Conclusion: the information that a certain person has committed a specific doping violation, as a result of which that person has been banned from taking part in (national and international) competitions does not constitute ‘data concerning health’ within the meaning of Article 9 of the GDPR.

  • Regarding “personal data relating to criminal convictions or offences”

The AG reiterates that in order to determine whether a penalty is criminal in nature, three criteria should be verified: (a) the legal classification of the offence under national law; (b) the intrinsic nature of the offence; and, (c) the degree of severity of the penalty that the person concerned is liable to incur, of which the last two hold greater weight.

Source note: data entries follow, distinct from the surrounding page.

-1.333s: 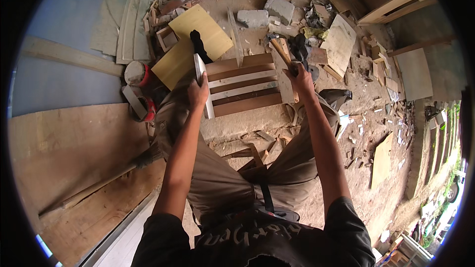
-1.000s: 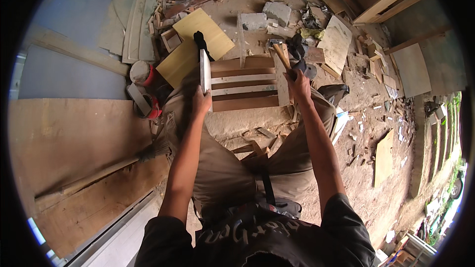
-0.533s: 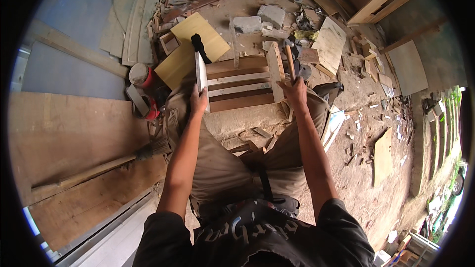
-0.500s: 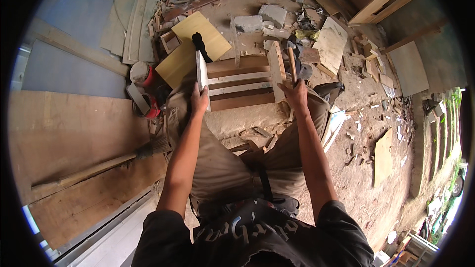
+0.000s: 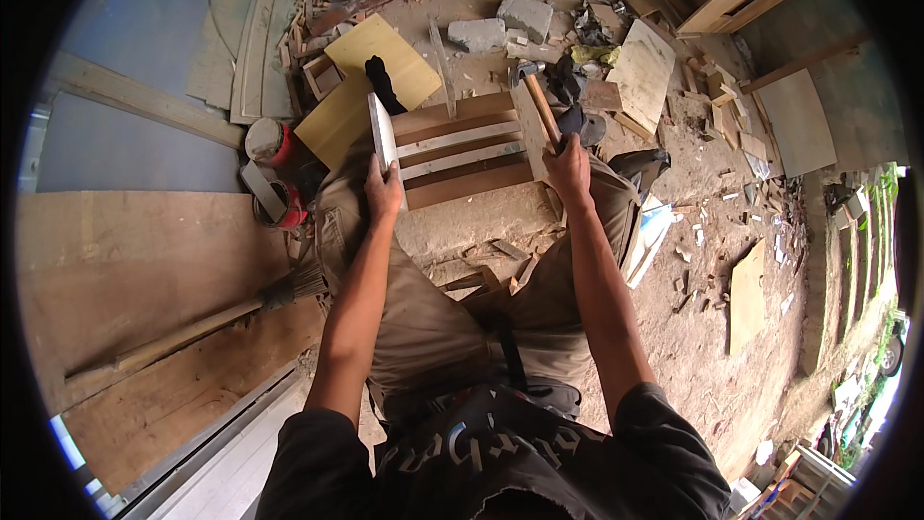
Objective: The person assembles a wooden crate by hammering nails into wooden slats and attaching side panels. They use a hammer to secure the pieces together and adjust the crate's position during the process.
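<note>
A slatted wooden frame (image 5: 463,142) lies between my knees, with several slats running across between two end boards. My left hand (image 5: 384,189) is closed on the near end of the white-edged left board (image 5: 382,131), thumb on top. My right hand (image 5: 570,171) grips a hammer (image 5: 542,106) by its wooden handle, close against the right end board (image 5: 525,127). The hammer slants over that board, its metal head at the board's far end. Whether my right fingers also touch the board is hard to make out.
A yellow board (image 5: 409,63) with a black object on it lies beyond the frame. Grey blocks (image 5: 526,17) and wood scraps litter the dirt floor. Red buckets (image 5: 279,205) stand at the left beside a broom (image 5: 183,335). Plywood sheets (image 5: 144,260) lean along the left side.
The hammer has swung leftward over the right end board, bringing its head into sight. The frame has tilted slightly, its left board leaning further left at the far end.
</note>
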Demonstrator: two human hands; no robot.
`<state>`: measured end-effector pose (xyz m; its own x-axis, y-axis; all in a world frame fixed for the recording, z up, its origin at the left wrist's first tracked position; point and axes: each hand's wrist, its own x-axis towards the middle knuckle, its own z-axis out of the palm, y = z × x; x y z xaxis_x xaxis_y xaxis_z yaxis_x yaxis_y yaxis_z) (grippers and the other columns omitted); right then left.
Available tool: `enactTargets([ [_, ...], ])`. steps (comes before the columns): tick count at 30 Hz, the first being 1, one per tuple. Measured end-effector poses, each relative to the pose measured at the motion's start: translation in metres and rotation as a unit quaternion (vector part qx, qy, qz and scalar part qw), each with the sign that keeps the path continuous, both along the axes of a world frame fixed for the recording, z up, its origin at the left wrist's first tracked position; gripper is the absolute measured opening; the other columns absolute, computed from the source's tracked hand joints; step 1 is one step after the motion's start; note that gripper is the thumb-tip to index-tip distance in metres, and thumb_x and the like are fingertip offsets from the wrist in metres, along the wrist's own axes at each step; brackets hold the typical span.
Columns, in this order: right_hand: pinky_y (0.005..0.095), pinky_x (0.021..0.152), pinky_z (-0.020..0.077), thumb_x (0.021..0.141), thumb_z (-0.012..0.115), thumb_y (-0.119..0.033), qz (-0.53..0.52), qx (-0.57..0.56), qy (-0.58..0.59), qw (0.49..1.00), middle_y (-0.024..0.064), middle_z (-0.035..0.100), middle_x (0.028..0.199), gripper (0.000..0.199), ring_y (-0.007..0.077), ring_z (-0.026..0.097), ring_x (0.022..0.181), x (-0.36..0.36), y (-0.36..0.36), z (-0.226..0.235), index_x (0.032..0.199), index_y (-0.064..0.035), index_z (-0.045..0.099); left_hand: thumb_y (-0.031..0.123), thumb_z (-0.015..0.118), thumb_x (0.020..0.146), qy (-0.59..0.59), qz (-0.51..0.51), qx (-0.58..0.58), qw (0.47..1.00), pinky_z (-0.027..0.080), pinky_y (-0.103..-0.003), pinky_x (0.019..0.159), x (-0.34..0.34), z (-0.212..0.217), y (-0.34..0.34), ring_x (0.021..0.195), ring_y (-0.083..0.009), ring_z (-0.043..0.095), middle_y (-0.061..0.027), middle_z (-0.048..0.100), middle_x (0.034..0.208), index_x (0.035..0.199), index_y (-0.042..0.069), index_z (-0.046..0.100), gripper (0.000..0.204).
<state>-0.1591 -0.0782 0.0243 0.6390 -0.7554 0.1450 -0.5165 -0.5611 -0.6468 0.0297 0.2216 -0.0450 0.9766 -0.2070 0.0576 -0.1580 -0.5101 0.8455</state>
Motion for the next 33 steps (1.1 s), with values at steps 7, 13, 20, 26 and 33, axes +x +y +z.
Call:
enactTargets([
  [7,0.0452,0.071,0.0502,0.076,0.077,-0.021,-0.052,-0.003,-0.026,0.998,0.0233,0.065,0.085,0.040,0.0415,0.065,0.080,0.004,-0.007,-0.020,0.099,0.0023,0.054,0.032,0.063,0.093,0.021,-0.028,0.013,0.999,0.040,-0.040,0.106,0.003,-0.004,-0.003,0.128,-0.0410,0.048,-0.0329,0.048,0.137,0.141,-0.009,0.038,0.068],
  [13,0.0444,0.068,0.0500,0.077,0.079,-0.032,-0.071,0.057,-0.047,0.995,0.0212,0.064,0.080,0.044,0.0393,0.065,0.076,0.005,0.002,-0.011,0.093,0.0022,0.056,0.026,0.068,0.086,0.058,-0.055,0.063,0.995,0.040,-0.041,0.106,0.014,-0.016,0.005,0.128,-0.0416,0.048,-0.0305,0.045,0.140,0.147,-0.004,0.027,0.079],
  [20,0.0461,0.076,0.0498,0.087,0.070,-0.034,-0.054,-0.006,-0.027,0.998,0.0249,0.066,0.091,0.042,0.0423,0.065,0.087,-0.003,0.007,-0.032,0.102,0.0030,0.056,0.032,0.066,0.088,0.093,-0.058,0.014,0.994,0.039,-0.040,0.106,0.022,-0.016,0.005,0.128,-0.0386,0.050,-0.0287,0.049,0.137,0.145,-0.004,0.031,0.076],
  [26,0.0470,0.072,0.0481,0.088,0.070,-0.037,-0.068,-0.072,-0.112,0.989,0.0239,0.064,0.082,0.045,0.0427,0.062,0.078,-0.014,0.004,-0.030,0.097,0.0046,0.056,0.048,0.055,0.095,0.082,0.004,0.030,0.996,0.045,-0.041,0.098,0.006,0.003,-0.007,0.118,-0.0397,0.057,-0.0289,0.058,0.126,0.137,-0.005,0.044,0.068],
  [33,0.0415,0.065,0.0490,0.087,0.070,-0.045,-0.172,0.033,-0.103,0.979,0.0215,0.064,0.073,0.050,0.0344,0.064,0.069,-0.016,0.007,-0.015,0.085,0.0044,0.063,0.041,0.054,0.098,0.024,-0.014,0.008,1.000,0.045,-0.041,0.099,0.012,0.003,0.007,0.117,-0.0412,0.057,-0.0278,0.058,0.126,0.136,-0.006,0.044,0.061],
])
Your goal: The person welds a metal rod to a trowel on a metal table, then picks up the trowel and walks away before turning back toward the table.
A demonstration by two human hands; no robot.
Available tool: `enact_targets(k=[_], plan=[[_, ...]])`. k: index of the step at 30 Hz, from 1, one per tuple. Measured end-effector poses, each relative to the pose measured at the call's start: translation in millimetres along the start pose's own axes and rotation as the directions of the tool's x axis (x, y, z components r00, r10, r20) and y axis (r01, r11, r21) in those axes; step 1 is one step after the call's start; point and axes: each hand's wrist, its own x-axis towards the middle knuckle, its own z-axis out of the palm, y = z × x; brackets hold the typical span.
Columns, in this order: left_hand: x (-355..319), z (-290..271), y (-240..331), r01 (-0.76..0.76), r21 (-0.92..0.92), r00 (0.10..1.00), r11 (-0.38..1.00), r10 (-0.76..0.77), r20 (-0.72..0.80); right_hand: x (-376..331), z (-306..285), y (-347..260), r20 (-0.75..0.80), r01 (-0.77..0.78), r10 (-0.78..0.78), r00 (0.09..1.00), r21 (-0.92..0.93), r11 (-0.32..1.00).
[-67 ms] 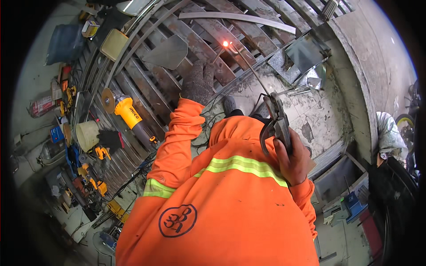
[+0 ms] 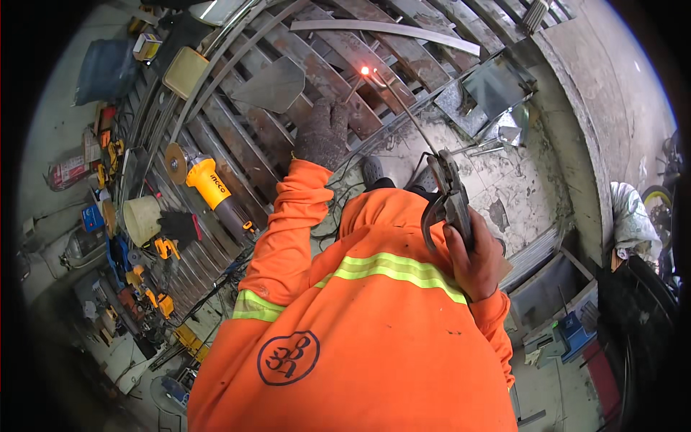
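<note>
My bare right hand (image 2: 476, 263) is wrapped round the handle of a dark welding electrode holder (image 2: 455, 198). From its jaws a long thin electrode (image 2: 407, 108) reaches up and left to a bright red-orange glow (image 2: 366, 70) over the slatted metal bench (image 2: 363, 119). My left hand (image 2: 322, 135), in a dark grey knit glove, rests above the slats with its fingers together. A short thin metal rod (image 2: 353, 91) runs from its fingertips toward the glow; the fingers look closed on its near end. A flat grey metal plate (image 2: 272, 85) lies left of the glove.
A yellow angle grinder (image 2: 210, 183) lies on the bench to the left, near a pale bucket (image 2: 141, 219). A curved metal strip (image 2: 385, 27) crosses the far slats. Sheet-metal pieces (image 2: 497, 90) sit at the right corner. Dark cables (image 2: 345, 191) hang by my feet.
</note>
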Motion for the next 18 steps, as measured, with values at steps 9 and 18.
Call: enact_targets(k=[9, 18], plan=[[3.4, -0.2, -8.8, 0.026, 0.023, 0.998, 0.999, -0.028, 0.049, 6.2, 3.8, -2.0, 0.012, 0.004, -0.004, 1.000, 0.006, 1.000], [1.6, -4.6, -5.6, 0.054, -0.033, 0.997, 0.998, -0.053, 0.049, 22.8, 15.1, -7.1, 0.025, 0.015, -0.016, 1.000, 0.039, 0.999]])
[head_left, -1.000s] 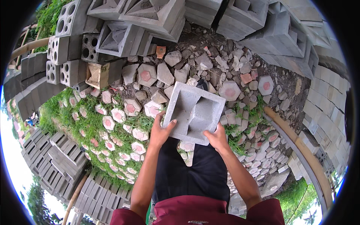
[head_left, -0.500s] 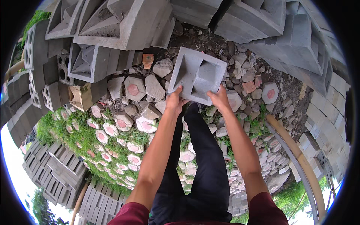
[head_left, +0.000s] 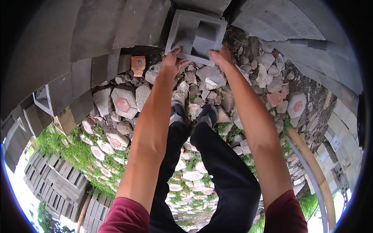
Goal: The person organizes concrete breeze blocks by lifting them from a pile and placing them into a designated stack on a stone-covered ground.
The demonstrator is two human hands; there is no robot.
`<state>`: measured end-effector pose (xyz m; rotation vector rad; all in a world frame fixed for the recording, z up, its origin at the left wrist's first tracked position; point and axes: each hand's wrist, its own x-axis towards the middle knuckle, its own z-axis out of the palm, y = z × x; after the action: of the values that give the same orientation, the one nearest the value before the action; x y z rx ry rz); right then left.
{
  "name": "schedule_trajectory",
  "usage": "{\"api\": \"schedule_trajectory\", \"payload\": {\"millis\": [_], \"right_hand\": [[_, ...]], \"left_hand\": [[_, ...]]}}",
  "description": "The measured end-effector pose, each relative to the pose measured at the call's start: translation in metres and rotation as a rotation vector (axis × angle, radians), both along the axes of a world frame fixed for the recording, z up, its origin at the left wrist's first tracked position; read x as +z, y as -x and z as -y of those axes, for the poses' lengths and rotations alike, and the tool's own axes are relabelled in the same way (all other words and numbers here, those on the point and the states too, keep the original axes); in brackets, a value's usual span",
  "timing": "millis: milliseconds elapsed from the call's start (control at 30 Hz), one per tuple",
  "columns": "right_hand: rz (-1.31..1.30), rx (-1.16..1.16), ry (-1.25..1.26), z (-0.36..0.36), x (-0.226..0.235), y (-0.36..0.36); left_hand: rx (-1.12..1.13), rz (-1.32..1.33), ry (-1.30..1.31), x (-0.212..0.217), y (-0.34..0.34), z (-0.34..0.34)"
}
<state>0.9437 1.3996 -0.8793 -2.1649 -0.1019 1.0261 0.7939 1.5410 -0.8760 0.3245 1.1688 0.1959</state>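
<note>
A square grey concrete block [head_left: 186, 33] with a raised rim and angled hollows is held out ahead of me, over the rubble at the foot of the stacked blocks. My left hand [head_left: 173, 61] grips its near left corner, thumb on top and fingers beneath. At the near right corner my right hand [head_left: 220, 56] is closed on the rim, its fingers partly hidden under the block. The block's hollow face is turned up toward me. Whether its far edge touches the stack behind, I cannot tell.
Grey concrete blocks stand stacked at the left [head_left: 97, 29] and right [head_left: 279, 21]. Broken stones [head_left: 211, 75] and an orange brick piece [head_left: 138, 66] lie between. Hexagonal pavers with red centres [head_left: 123, 101] and grass surround my shoes [head_left: 208, 114]. A curved wooden pole [head_left: 311, 167] leans at right.
Both hands have carried the concrete block farther forward, toward the gap between the stacks. I have bent lower and moved closer; both shoes now show.
</note>
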Motion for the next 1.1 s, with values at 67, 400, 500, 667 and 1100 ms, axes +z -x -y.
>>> {"api": "schedule_trajectory", "payload": {"millis": [67, 400, 500, 667, 1100], "right_hand": [[0.083, 0.015, 0.016, 0.000, -0.018, -0.016], [0.129, 0.067, 0.018, -0.027, -0.048, -0.030], [0.177, 0.099, 0.007, -0.021, -0.047, -0.037], [0.005, -0.159, -0.177, -0.014, 0.015, -0.034], [-0.329, -0.405, -0.246, 0.199, 0.362, 0.075]], "left_hand": [[-0.051, 0.050, -0.002, -0.007, -0.017, -0.006], [0.043, -0.071, -0.121, -0.022, -0.032, -0.019], [0.091, -0.082, -0.070, -0.008, -0.030, -0.015], [-0.088, 0.049, -0.116, 0.043, -0.002, 0.005], [-1.117, -0.003, -1.001, 0.366, 0.056, 0.097]]}}
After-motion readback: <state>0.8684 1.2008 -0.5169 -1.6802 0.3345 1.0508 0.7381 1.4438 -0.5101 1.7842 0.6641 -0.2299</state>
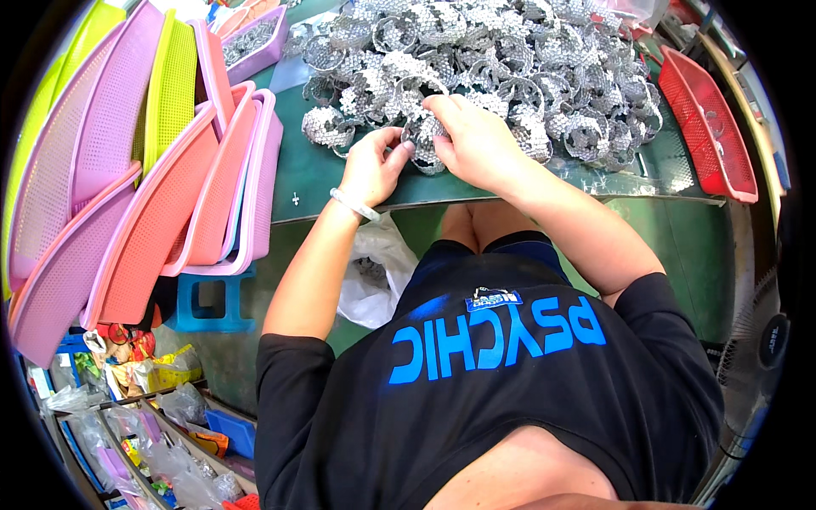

Conclusion: the processing operation at issue concerns ‘personal data relating to criminal convictions or offences’ within the meaning of Article 10 of the GDPR and as a consequence (i) the interests of the data subject must be given more weight in a balancing exercise on disclosure, and (ii) it must occur either under the control of ‘official authority’ or under EU or national law providing for appropriate safeguards.

With reference to point (ii), the AG concludes that tasking a body with reviewing a decision finding a breach of an anti-doping rule does not automatically render that body an ‘official authority’ within the meaning of Article 10 of the GDPR, if national law makes another institution responsible for overseeing such data processing.

  • Regarding the justification of the disclosure of personal data relating to a breach of anti-doping rules

The AG points out that:

    1. the GDPR does not require that a review of proportionality be conducted in each individual case of data processing by a controller, which must rely instead on the review of proportionality undertaken by the legislature;
    2. in assessing the proportionality of a justification for the disclosure of the data to the general public, you must ascertain whether:
        1. the disclosure to the general public is appropriate for achieving the stated goal;
        2. that measure is necessary (i.e., there is no other less intrusive measure available that would achieve the same goal);
        3. the intrusion into the private life of that person was so significant that it could not be justified by the benefit to be achieved by the proclaimed goal.

Conclusion: the mandatory publication of the breach of applicable anti-doping rules by a professional athlete on the publicly accessible website of an anti-doping authority is both adequate and necessary for achieving the preventive function of deterring present and future athletes from committing a similar breach of those rules as well as for preventing the circumvention of suspensions by athletes.

The press release is available here and the full opinion is available here.

Following this opinion, we now expect the Court’s decision.